### Action item
The listing is to be printed word for word, pictures omitted.

### Given data
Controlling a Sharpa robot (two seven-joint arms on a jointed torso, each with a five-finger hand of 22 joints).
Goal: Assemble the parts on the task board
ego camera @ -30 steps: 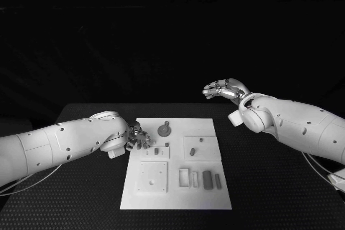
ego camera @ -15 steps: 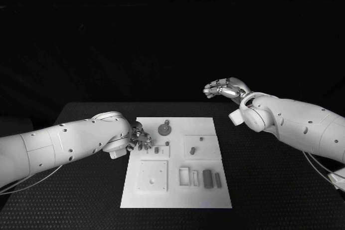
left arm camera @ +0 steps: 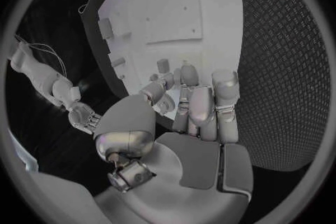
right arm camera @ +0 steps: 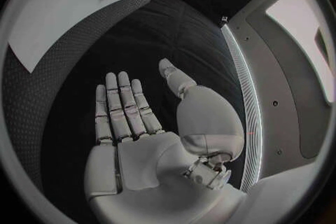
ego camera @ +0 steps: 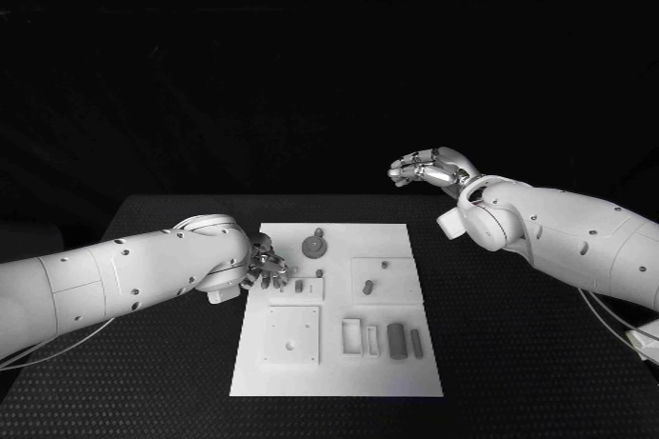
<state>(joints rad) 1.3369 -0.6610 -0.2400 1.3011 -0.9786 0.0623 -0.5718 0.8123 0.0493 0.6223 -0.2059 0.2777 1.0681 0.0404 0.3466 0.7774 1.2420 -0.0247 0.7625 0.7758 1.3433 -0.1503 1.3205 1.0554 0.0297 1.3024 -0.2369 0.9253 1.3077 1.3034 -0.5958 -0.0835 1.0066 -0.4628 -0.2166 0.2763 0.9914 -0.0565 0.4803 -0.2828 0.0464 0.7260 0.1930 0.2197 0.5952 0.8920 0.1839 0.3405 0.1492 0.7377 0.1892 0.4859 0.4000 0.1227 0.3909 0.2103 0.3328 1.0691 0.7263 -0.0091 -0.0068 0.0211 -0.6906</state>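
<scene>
Left robot hand, fingers curled, grip undeterminable, works the white plastic task board; small rigid grey peg appears light, best pinched by its sides.

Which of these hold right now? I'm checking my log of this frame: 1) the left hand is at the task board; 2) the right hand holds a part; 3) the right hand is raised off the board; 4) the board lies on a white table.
1) True: the left hand is at the left edge of the task board.
2) False: the right hand is open and holds nothing.
3) True: it hangs beyond the board's far right corner.
4) False: the table is black.
</scene>
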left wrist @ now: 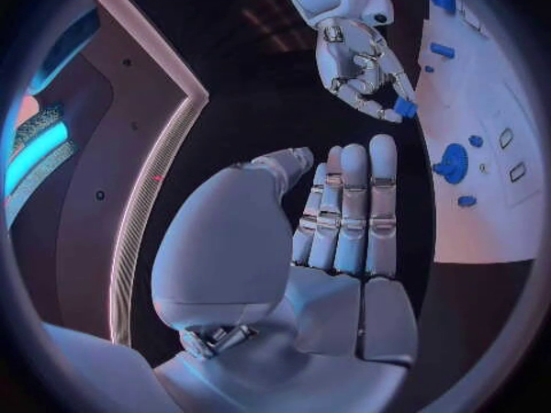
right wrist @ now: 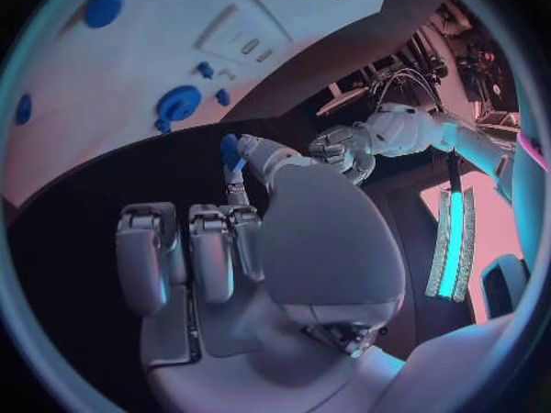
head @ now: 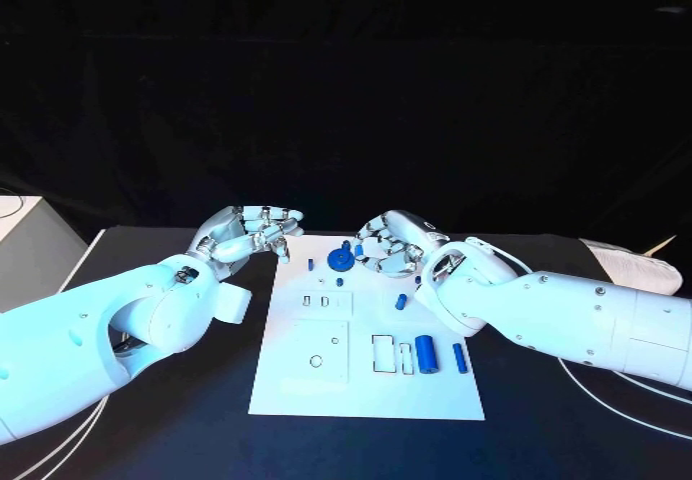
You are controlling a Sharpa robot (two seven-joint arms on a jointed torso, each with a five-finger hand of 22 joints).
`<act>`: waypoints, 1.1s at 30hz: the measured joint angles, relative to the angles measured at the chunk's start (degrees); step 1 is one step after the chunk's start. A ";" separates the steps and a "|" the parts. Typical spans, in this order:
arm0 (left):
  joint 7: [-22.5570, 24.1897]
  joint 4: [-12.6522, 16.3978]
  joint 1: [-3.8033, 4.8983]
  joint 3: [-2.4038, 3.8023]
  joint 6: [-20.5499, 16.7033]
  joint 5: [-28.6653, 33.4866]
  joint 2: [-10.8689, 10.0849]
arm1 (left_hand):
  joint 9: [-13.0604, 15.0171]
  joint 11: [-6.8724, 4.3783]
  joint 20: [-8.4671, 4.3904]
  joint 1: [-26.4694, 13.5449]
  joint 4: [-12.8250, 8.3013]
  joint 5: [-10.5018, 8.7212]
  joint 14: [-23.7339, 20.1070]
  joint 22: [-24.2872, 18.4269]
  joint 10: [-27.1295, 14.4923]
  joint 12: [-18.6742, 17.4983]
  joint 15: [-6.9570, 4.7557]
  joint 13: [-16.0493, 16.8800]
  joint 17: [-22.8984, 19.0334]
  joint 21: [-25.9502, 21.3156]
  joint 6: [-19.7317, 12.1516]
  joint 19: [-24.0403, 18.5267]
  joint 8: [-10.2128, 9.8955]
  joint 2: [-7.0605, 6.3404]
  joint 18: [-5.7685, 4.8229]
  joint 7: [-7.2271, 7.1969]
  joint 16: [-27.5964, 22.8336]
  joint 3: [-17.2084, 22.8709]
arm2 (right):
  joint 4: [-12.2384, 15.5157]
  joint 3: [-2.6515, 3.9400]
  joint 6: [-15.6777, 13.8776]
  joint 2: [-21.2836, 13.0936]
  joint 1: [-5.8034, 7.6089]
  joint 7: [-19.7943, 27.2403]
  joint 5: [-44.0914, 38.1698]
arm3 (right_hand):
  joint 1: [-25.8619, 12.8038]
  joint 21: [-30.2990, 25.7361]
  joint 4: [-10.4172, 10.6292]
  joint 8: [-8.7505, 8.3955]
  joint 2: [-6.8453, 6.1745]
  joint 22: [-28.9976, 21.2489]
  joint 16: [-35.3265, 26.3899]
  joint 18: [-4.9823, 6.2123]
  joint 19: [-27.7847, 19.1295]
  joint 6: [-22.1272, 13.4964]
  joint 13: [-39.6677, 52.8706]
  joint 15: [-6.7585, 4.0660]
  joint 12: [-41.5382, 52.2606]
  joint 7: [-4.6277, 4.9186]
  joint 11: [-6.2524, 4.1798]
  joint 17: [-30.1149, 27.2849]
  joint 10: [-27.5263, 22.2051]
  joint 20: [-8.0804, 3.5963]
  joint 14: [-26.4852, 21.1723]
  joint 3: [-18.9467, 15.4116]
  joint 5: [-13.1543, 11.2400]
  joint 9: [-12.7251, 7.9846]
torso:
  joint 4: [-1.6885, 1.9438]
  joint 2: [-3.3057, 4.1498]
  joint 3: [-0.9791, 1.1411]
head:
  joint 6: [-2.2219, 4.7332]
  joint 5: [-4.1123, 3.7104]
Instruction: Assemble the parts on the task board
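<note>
The right hand (head: 389, 243) pinches a small blue part (left wrist: 404, 108) at its fingertips, poised above the task board's (head: 361, 385) far end for seating. The left hand (head: 253, 233), fingers loosely curled and empty, waits just beside the board.

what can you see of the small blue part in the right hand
The small blue part is a short, blocky piece, plain solid blue, plastic by its look. The right hand pinches it at its fingertips, held up in the air beyond the task board's far edge, touching nothing else. The right wrist view shows it rounded, its lower end hidden by the fingers.
</note>
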 measured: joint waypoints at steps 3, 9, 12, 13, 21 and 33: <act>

### Result
Controlling a Sharpa robot (two seven-joint arms on a jointed torso, each with a five-finger hand of 22 joints).
Goal: Assemble the parts on the task board
ego camera @ -30 steps: 
ego camera @ -15 steps: 
left arm camera @ +0 steps: 
right arm camera @ +0 steps: 
ego camera @ +0 steps: 
<state>(joints rad) 1.3369 -0.6610 -0.2400 1.3011 -0.9786 0.0623 -0.5718 0.8123 0.0493 0.6223 -0.2059 0.2777 1.0681 0.0404 0.3466 0.7774 1.2420 -0.0247 0.7625 0.7758 1.3433 -0.1503 1.3205 1.0554 0.0297 1.3024 -0.2369 0.9253 1.3077 1.3034 -0.5958 -0.0835 1.0066 -0.4628 -0.2166 0.2763 0.9914 -0.0565 0.4803 -0.2828 0.0464 0.7260 0.1930 0.2197 0.5952 0.8920 0.1839 0.3405 0.1492 0.7377 0.1892 0.4859 0.4000 0.1227 0.3909 0.2103 0.3328 1.0691 0.7263 -0.0091 -0.0068 0.0211 -0.6906</state>
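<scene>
Left robot hand, fingers curled, grip undeterminable, works the white plastic task board; small rigid grey peg appears light, best pinched by its sides.

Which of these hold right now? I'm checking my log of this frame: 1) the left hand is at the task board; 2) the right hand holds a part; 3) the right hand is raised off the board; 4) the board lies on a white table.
1) True: the left hand is at the left edge of the task board.
2) False: the right hand is open and holds nothing.
3) True: it hangs beyond the board's far right corner.
4) False: the table is black.
</scene>
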left wrist @ now: 
right wrist @ now: 
head @ now: 
You are controlling a Sharpa robot (two seven-joint arms on a jointed torso, each with a five-finger hand of 22 joints).
`<act>`: waypoints, 1.1s at 30hz: the measured joint angles, relative to the angles measured at the chunk's start (degrees); step 1 is one step after the chunk's start. A ";" separates the steps and a "|" the parts. Typical spans, in this order:
arm0 (left):
  joint 7: [-22.5570, 24.1897]
  joint 4: [-12.6522, 16.3978]
  joint 1: [-3.8033, 4.8983]
  joint 3: [-2.4038, 3.8023]
  joint 6: [-20.5499, 16.7033]
  joint 5: [-28.6653, 33.4866]
  joint 2: [-10.8689, 10.0849]
arm1 (left_hand):
  joint 9: [-13.0604, 15.0171]
  joint 11: [-6.8724, 4.3783]
  joint 20: [-8.4671, 4.3904]
  joint 1: [-26.4694, 13.5449]
  joint 4: [-12.8250, 8.3013]
  joint 5: [-10.5018, 8.7212]
  joint 14: [-23.7339, 20.1070]
  joint 22: [-24.2872, 18.4269]
  joint 10: [-27.1295, 14.4923]
  joint 12: [-18.6742, 17.4983]
  joint 15: [-6.9570, 4.7557]
  joint 13: [-16.0493, 16.8800]
  joint 17: [-22.8984, 19.0334]
  joint 21: [-25.9502, 21.3156]
  joint 6: [-19.7317, 12.1516]
  joint 19: [-24.0403, 18.5267]
  joint 8: [-10.2128, 9.8955]
  joint 2: [-7.0605, 6.3404]
  joint 18: [-5.7685, 4.8229]
  joint 7: [-7.2271, 7.1969]
  joint 16: [-27.5964, 22.8336]
  joint 3: [-17.2084, 22.8709]
arm2 (right):
  joint 4: [-12.2384, 15.5157]
  joint 3: [-2.6515, 3.9400]
  joint 6: [-15.6777, 13.8776]
  joint 2: [-21.2836, 13.0936]
  joint 1: [-5.8034, 7.6089]
  joint 7: [-19.7943, 27.2403]
  joint 5: [-44.0914, 38.1698]
arm3 (right_hand):
  joint 1: [-25.8619, 12.8038]
  joint 21: [-30.2990, 25.7361]
  joint 4: [-10.4172, 10.6292]
  joint 8: [-8.7505, 8.3955]
  joint 2: [-6.8453, 6.1745]
  joint 22: [-28.9976, 21.2489]
  joint 16: [-35.3265, 26.3899]
  joint 18: [-4.9823, 6.2123]
  joint 19: [-27.7847, 19.1295]
  joint 6: [-22.1272, 13.4964]
  joint 13: [-39.6677, 52.8706]
  joint 15: [-6.7585, 4.0660]
  joint 12: [-41.5382, 52.2606]
  joint 7: [-4.6277, 4.9186]
  joint 11: [-6.2524, 4.1798]
  joint 17: [-30.1149, 27.2849]
  joint 10: [-27.5263, 22.2051]
  joint 20: [-8.0804, 3.5963]
  joint 14: [-26.4852, 21.1723]
  joint 3: [-18.9467, 15.4116]
  joint 5: [-13.1543, 11.2400]
  joint 9: [-12.7251, 7.9846]
torso:
  joint 4: [-1.6885, 1.9438]
  joint 2: [-3.3057, 4.1498]
  joint 3: [-0.9791, 1.1411]
head:
  joint 6: [-2.2219, 4.7332]
  joint 5: [-4.1123, 3.7104]
Instruction: Assemble the parts on the task board
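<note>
The right hand (head: 389, 243) pinches a small blue part (left wrist: 404, 108) at its fingertips, poised above the task board's (head: 361, 385) far end for seating. The left hand (head: 253, 233), fingers loosely curled and empty, waits just beside the board.

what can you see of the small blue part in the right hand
The small blue part is a short, blocky piece, plain solid blue, plastic by its look. The right hand pinches it at its fingertips, held up in the air beyond the task board's far edge, touching nothing else. The right wrist view shows it rounded, its lower end hidden by the fingers.
</note>
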 measured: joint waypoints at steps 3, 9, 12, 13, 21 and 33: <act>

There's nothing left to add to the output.